I suggest that that connection is somewhat tenuous.

Michael Clancy:

I accept that it is a wee bit tenuous.

The Convener:

Yesterday, we discussed this matter with the Department for Constitutional Affairs and the Joint Committee on Human Rights and exchanged some interesting views with MPs and members of the House of Lords. I have been concerned that some people who have made the case for creating a Scottish human rights commission or commissioner have come to the table almost with the view that, if this body is not established, we will not be able to deal independently with human rights and citizens' human rights will not be protected. However, I do not see it that way at all; I think that, so far, we have done a good job. After all, we have had no successful challenges to any acts of Parliament. A range of bodies deals with human rights and, of course, I would have thought that the Scottish Law Commission is as legally bound as we are to review Scottish law in the context of the various pieces of human rights legislation, declarations and so on. There are many checks and balances in the system.

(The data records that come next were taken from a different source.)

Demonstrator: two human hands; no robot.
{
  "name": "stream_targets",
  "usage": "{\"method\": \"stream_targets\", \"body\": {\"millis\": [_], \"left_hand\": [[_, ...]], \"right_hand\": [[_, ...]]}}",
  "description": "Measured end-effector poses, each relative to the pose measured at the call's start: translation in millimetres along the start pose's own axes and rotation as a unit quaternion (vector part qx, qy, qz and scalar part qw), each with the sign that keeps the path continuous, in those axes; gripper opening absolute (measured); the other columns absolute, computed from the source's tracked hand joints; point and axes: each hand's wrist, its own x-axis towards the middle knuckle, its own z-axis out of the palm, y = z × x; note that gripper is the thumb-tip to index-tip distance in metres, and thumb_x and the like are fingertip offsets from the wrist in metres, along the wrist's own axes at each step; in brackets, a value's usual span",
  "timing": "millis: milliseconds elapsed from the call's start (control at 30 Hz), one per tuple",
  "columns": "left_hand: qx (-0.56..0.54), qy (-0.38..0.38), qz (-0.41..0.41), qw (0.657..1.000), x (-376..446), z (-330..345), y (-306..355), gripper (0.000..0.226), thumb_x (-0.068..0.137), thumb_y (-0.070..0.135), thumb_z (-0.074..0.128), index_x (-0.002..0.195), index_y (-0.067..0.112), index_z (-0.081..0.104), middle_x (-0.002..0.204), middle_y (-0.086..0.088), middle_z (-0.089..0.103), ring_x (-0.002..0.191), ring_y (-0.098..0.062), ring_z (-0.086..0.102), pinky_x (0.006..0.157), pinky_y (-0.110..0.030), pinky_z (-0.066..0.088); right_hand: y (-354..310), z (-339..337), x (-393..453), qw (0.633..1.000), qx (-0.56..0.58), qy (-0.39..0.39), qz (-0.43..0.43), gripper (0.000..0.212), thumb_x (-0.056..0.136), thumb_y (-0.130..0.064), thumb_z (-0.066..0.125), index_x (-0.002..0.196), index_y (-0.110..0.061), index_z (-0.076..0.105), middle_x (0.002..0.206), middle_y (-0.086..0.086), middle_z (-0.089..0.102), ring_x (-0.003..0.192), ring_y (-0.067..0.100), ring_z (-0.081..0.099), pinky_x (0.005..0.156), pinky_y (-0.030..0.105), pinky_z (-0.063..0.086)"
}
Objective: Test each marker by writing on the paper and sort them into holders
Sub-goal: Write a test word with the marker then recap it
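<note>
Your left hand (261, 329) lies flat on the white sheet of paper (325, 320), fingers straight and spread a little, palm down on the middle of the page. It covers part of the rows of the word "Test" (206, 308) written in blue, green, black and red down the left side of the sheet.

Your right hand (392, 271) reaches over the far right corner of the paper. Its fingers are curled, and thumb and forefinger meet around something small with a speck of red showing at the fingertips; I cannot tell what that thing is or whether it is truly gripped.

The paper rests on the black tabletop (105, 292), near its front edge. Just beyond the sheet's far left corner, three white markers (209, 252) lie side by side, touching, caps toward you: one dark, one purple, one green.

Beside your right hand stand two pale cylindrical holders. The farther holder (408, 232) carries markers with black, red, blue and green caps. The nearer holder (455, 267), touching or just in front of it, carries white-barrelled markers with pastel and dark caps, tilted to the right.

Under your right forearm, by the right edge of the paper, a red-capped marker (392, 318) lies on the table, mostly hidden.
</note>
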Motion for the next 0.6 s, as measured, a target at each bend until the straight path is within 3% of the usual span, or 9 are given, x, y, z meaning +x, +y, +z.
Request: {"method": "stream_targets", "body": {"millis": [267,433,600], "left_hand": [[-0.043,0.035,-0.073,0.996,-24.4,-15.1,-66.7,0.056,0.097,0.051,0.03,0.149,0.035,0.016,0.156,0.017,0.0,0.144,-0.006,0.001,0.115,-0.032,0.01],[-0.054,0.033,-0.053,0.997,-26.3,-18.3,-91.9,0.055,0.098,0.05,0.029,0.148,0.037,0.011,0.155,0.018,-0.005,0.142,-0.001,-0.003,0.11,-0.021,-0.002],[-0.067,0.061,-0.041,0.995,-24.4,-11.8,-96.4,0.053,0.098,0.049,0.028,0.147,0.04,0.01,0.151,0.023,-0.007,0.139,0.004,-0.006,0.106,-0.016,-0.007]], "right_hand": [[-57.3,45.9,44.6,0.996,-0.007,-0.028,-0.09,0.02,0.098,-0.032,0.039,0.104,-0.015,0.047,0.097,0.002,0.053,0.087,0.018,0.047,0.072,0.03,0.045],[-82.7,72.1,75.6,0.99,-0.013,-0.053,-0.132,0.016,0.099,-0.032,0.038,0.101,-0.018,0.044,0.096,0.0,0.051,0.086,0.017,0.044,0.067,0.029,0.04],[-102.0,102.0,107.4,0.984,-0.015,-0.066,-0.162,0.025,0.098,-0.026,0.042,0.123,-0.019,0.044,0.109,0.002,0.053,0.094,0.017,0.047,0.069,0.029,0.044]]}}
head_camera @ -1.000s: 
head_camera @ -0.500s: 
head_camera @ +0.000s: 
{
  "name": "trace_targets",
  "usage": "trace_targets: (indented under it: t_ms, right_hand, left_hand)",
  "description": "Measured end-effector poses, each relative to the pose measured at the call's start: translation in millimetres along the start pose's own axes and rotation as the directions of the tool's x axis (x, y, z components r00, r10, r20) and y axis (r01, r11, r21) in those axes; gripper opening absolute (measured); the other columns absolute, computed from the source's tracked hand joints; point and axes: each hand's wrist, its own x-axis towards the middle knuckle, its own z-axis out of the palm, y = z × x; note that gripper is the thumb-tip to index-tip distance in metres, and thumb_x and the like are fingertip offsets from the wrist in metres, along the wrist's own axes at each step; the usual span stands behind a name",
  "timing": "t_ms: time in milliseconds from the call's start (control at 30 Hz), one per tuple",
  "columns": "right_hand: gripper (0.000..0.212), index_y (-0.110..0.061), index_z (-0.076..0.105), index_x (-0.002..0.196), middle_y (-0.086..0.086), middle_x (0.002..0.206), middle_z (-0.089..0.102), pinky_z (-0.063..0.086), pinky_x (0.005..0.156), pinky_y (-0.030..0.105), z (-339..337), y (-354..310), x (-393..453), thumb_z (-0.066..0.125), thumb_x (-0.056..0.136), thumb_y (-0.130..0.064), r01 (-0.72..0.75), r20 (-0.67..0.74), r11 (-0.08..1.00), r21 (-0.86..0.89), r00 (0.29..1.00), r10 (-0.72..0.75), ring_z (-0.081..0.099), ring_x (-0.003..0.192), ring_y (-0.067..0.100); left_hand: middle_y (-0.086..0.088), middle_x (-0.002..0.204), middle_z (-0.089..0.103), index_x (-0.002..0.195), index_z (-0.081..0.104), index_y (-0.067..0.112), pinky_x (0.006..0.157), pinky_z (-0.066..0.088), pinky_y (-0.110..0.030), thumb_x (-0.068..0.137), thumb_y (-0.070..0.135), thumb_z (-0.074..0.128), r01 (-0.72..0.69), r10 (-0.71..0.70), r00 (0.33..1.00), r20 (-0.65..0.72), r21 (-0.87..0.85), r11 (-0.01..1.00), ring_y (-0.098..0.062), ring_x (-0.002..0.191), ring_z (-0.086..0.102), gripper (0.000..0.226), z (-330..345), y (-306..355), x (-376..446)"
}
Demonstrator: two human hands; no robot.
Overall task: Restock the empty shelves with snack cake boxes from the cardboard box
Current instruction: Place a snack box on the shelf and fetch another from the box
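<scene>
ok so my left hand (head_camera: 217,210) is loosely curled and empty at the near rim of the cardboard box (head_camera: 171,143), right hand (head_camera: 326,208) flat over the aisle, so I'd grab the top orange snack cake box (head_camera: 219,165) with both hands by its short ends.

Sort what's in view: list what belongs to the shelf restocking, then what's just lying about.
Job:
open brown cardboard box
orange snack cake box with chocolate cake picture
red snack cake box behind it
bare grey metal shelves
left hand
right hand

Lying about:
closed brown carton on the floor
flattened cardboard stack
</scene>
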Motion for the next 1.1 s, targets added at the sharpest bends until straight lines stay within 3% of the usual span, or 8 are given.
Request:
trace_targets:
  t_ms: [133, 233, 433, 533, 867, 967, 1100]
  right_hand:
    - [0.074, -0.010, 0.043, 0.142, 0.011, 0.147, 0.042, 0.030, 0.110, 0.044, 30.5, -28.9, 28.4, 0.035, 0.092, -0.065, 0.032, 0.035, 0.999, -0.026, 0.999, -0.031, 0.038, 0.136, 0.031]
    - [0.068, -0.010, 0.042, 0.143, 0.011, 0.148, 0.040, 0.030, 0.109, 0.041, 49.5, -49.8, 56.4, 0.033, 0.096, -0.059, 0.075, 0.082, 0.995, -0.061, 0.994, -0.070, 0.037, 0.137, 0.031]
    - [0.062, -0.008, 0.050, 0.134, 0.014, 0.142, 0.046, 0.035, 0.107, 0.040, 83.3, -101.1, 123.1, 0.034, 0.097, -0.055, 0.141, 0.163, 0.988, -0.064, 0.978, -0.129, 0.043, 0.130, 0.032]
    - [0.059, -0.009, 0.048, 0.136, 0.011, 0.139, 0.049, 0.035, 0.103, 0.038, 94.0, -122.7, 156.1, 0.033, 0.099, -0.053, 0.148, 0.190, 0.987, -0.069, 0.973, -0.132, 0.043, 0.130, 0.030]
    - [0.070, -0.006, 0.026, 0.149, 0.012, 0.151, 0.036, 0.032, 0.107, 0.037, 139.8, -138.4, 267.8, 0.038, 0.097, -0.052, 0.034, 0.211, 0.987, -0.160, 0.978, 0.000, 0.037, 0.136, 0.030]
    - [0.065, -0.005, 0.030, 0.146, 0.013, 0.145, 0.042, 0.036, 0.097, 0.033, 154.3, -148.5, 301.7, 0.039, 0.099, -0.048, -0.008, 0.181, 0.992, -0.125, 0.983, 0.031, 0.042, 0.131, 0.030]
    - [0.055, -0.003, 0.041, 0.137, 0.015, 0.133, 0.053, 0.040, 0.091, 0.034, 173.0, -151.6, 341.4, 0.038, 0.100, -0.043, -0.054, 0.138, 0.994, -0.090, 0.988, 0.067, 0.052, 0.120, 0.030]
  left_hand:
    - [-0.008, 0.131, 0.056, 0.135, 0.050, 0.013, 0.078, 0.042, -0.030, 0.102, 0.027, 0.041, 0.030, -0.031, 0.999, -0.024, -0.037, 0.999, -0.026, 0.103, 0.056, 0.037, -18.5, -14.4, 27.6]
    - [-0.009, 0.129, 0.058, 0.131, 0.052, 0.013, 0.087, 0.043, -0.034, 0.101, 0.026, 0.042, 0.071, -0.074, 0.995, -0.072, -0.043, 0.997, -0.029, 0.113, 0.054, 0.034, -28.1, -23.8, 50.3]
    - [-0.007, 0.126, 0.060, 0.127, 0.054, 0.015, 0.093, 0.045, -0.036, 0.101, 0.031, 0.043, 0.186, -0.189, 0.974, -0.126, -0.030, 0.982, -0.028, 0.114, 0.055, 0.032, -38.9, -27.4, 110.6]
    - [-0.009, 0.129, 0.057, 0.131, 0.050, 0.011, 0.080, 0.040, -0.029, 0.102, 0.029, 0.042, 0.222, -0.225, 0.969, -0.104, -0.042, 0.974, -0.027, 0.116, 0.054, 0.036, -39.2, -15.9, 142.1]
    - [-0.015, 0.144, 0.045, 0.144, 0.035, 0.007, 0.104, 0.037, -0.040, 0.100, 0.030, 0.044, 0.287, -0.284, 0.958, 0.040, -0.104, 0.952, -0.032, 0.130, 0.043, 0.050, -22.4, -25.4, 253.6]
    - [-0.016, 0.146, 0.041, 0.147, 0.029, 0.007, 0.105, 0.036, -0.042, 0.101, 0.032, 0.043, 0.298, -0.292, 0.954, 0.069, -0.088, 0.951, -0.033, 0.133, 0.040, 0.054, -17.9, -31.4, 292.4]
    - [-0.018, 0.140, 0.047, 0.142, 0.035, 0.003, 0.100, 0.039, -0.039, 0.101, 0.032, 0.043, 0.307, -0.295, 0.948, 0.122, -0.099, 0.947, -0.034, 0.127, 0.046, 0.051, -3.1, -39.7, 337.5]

As a result, I argue that a human rights commissioner should add something to the existing equation. However, their establishment should not create a hierarchy; it should not become what you might call the overall police authority with regard to human rights. Do you agree?

Michael Clancy:

Before I let Valerie Stacey take the stage to answer your question, I should say that I agree with you. I do not think that this body should be the ultimate source of all knowledge on human rights. Many co-operating bodies in Scotland have a role to play in advancing and promoting human rights.

Valerie Stacey (Faculty of Advocates):

That is correct. If the human rights commissioner is set up in the way that is suggested in the bill, it will not be a policing body that ensures that everyone else is carrying out their duties.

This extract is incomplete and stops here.